**AIM OF THE EXERCISE**
Copy every line from the records below that carries the word "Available".
*** RECORDS SUPPLIED ***
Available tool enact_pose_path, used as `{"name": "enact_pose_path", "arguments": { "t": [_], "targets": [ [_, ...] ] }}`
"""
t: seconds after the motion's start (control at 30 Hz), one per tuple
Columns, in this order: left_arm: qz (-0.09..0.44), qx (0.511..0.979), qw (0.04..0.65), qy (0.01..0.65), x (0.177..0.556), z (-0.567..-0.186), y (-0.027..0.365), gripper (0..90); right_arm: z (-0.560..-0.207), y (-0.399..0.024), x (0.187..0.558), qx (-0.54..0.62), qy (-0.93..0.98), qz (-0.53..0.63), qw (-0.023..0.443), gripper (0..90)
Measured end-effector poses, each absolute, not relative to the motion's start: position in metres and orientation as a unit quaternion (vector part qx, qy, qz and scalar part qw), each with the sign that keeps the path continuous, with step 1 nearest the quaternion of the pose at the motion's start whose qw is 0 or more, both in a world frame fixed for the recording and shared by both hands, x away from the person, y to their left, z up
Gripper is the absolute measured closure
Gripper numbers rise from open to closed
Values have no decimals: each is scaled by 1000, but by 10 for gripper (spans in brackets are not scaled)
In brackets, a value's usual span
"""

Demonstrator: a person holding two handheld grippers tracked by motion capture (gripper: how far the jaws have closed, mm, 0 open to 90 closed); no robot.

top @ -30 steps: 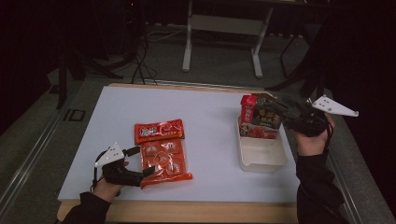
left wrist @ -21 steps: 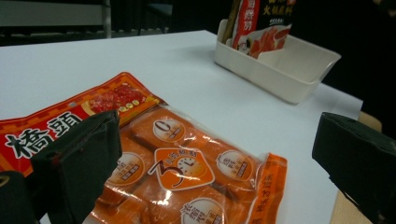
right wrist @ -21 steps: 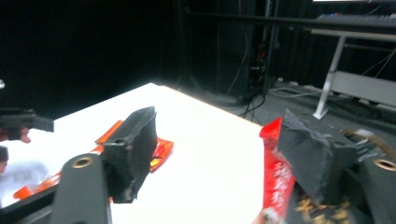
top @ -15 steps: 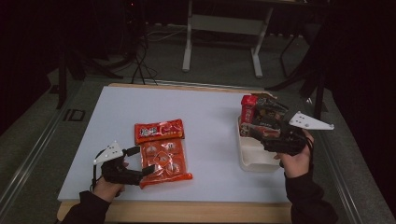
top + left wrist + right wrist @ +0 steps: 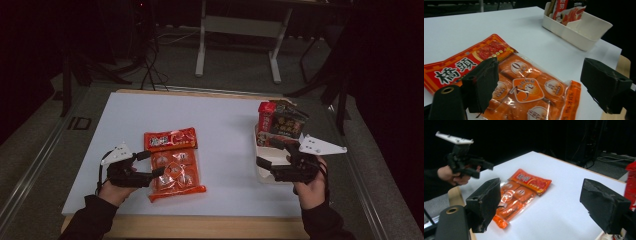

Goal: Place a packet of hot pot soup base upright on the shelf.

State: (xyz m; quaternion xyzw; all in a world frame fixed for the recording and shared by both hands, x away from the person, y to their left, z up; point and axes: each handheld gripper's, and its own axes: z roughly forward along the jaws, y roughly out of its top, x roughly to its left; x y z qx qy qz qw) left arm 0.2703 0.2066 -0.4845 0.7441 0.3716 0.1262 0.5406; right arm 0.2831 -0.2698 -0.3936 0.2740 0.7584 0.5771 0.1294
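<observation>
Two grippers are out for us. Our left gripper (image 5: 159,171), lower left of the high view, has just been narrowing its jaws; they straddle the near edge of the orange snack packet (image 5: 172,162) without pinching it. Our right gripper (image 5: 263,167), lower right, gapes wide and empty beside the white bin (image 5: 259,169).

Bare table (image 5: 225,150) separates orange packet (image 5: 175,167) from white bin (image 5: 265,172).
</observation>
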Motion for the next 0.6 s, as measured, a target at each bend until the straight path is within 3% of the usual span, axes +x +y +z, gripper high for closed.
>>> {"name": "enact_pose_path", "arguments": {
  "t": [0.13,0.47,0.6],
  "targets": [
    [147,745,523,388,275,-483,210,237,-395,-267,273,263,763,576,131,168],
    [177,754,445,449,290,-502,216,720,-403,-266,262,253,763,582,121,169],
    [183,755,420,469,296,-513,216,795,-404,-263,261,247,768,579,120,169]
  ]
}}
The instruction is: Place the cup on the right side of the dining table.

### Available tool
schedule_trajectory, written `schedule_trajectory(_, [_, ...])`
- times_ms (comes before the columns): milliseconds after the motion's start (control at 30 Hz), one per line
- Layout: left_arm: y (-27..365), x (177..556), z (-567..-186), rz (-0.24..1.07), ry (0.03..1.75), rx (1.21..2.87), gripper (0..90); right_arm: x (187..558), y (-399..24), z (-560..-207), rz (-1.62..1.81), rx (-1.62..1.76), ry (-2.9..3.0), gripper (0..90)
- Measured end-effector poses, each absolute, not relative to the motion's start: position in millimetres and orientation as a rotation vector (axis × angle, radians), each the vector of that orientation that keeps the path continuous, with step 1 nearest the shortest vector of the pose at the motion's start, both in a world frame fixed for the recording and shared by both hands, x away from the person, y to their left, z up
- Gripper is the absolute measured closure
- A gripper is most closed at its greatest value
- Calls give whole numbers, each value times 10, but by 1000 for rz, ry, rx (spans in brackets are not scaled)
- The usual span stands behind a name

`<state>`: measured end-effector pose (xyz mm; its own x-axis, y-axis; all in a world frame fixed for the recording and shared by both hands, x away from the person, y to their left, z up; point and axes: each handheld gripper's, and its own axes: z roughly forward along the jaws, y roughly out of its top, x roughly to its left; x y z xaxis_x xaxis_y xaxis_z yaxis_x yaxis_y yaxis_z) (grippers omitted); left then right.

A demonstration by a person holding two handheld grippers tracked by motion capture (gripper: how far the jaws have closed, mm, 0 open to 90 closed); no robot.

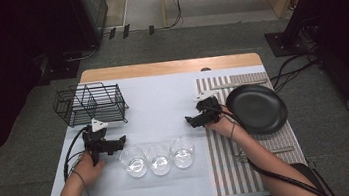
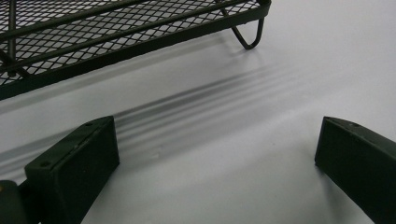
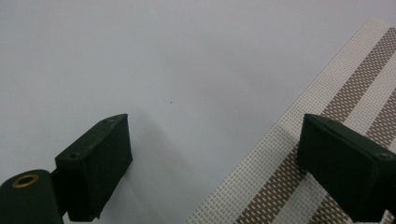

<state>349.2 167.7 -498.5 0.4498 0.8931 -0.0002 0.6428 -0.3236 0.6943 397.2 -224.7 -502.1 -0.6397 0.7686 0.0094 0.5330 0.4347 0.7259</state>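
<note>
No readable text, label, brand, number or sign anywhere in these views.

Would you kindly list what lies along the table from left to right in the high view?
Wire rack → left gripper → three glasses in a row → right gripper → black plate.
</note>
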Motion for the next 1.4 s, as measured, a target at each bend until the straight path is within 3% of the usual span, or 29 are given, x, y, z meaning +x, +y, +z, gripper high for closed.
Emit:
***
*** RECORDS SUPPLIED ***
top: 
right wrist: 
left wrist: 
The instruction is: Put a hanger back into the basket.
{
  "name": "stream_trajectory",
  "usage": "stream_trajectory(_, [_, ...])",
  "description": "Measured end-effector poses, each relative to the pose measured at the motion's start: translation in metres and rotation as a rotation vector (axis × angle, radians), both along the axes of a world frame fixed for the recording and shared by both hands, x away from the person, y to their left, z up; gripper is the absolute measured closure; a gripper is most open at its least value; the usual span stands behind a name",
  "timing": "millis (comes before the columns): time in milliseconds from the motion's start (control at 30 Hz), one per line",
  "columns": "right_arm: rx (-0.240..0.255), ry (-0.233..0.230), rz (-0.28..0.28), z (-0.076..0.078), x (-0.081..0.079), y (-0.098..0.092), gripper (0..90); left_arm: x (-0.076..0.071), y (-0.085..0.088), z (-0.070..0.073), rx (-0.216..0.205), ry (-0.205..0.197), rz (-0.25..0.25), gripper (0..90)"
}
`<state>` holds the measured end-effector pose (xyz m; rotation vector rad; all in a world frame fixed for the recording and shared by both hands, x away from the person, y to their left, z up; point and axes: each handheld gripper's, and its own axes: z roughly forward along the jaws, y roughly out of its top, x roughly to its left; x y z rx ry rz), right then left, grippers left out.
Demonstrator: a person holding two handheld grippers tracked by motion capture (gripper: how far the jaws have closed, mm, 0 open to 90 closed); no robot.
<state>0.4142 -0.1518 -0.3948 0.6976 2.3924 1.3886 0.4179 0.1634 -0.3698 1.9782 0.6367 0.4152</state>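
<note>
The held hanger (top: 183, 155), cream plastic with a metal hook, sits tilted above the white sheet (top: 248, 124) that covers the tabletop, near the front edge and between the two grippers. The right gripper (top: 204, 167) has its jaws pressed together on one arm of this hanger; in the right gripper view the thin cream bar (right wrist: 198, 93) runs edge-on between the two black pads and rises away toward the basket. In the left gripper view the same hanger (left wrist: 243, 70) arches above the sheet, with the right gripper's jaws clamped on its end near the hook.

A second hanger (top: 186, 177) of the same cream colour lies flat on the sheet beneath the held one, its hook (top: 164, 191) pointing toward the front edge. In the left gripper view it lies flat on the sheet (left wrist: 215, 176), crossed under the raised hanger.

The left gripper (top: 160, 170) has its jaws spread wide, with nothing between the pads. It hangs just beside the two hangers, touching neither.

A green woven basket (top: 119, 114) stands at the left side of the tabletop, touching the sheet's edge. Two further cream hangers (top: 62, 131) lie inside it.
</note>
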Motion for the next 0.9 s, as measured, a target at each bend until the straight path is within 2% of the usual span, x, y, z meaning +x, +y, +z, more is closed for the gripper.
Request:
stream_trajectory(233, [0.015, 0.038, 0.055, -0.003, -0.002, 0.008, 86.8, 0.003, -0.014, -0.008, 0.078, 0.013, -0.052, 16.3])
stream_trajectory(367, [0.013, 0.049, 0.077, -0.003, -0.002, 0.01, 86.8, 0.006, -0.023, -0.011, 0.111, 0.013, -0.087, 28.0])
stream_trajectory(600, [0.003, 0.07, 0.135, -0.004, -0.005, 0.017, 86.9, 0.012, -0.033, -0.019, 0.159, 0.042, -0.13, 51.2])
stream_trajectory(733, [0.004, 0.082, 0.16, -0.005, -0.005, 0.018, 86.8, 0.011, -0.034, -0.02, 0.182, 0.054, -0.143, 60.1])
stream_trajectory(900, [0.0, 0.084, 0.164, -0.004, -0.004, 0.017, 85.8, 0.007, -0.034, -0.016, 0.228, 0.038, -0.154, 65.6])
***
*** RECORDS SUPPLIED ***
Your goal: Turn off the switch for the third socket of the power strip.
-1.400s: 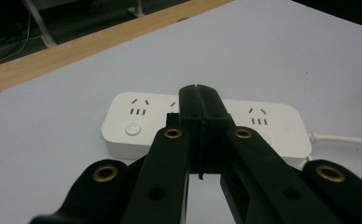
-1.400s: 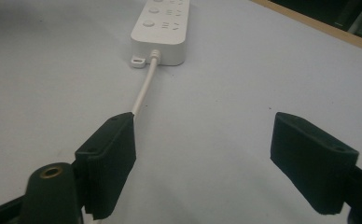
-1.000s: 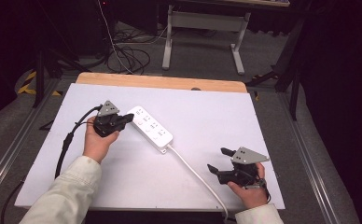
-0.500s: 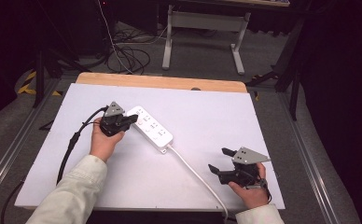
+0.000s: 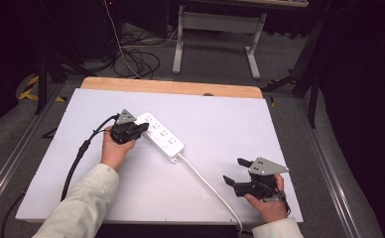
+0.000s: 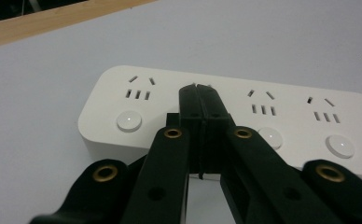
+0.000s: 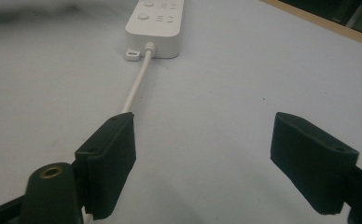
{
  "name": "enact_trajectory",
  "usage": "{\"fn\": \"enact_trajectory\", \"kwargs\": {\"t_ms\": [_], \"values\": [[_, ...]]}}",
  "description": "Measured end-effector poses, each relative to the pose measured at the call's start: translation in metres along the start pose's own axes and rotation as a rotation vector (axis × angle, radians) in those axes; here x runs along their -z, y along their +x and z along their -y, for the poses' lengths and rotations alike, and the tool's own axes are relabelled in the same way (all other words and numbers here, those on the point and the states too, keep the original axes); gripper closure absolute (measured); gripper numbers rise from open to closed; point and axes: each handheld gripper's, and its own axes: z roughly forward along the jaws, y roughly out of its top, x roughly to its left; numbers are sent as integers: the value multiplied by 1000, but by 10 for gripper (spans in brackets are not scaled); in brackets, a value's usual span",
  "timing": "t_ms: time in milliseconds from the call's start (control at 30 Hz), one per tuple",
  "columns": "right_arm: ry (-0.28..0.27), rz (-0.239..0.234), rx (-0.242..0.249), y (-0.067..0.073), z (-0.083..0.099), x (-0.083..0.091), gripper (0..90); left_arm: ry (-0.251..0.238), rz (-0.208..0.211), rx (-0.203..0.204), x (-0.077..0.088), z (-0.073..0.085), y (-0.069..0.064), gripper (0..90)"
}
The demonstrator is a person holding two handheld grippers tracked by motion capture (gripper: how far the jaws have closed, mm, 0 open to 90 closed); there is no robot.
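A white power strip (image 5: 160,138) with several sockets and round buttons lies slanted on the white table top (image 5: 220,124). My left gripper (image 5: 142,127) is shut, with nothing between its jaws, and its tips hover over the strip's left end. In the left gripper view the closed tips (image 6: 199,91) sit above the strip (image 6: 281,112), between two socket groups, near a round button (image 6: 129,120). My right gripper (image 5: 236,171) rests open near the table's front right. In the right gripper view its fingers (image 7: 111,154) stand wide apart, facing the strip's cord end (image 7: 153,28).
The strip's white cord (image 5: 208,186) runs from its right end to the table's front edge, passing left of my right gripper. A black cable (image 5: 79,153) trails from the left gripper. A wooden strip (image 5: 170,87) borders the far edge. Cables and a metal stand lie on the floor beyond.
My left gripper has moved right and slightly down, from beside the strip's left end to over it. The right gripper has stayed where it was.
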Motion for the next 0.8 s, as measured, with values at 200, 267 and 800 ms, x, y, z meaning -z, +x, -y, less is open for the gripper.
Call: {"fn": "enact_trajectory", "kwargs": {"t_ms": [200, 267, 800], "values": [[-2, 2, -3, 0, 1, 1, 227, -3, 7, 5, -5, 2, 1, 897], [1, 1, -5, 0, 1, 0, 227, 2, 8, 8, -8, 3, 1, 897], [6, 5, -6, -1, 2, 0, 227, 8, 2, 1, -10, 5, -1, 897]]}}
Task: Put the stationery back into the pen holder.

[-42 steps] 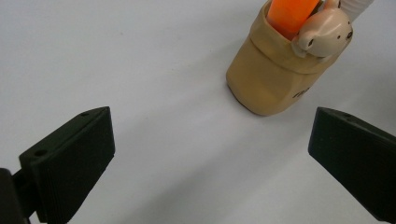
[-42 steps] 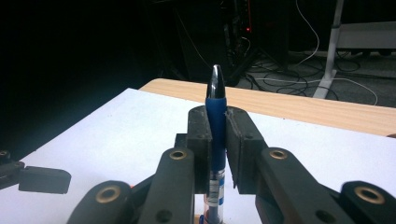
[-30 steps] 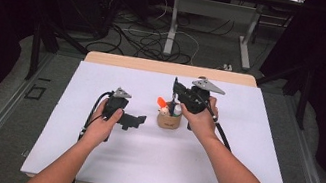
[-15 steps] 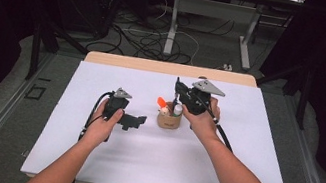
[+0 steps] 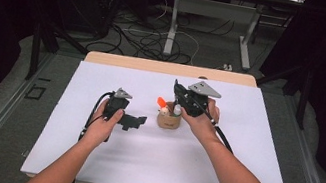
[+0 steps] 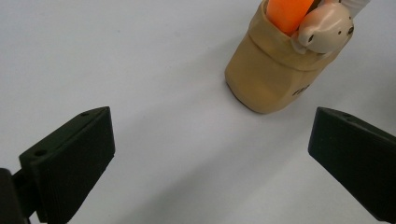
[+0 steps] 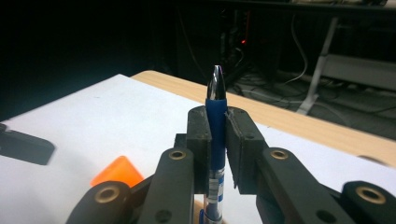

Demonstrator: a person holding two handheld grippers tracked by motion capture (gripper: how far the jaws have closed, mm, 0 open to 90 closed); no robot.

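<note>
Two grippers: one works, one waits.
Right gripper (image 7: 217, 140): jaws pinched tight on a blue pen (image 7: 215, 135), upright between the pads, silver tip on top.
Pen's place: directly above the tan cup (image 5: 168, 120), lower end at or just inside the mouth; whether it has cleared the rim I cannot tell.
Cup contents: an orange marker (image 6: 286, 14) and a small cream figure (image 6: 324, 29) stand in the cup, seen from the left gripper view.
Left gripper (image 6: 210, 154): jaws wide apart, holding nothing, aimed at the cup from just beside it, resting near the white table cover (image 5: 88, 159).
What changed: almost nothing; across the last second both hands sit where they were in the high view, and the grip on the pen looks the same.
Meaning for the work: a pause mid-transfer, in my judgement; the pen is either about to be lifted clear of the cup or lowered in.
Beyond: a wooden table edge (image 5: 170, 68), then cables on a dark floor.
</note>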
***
**ANSWER BOX**
Available tool enact_pose_path, used as `{"name": "enact_pose_path", "arguments": { "t": [_], "targets": [ [_, ...] ] }}`
### Available tool

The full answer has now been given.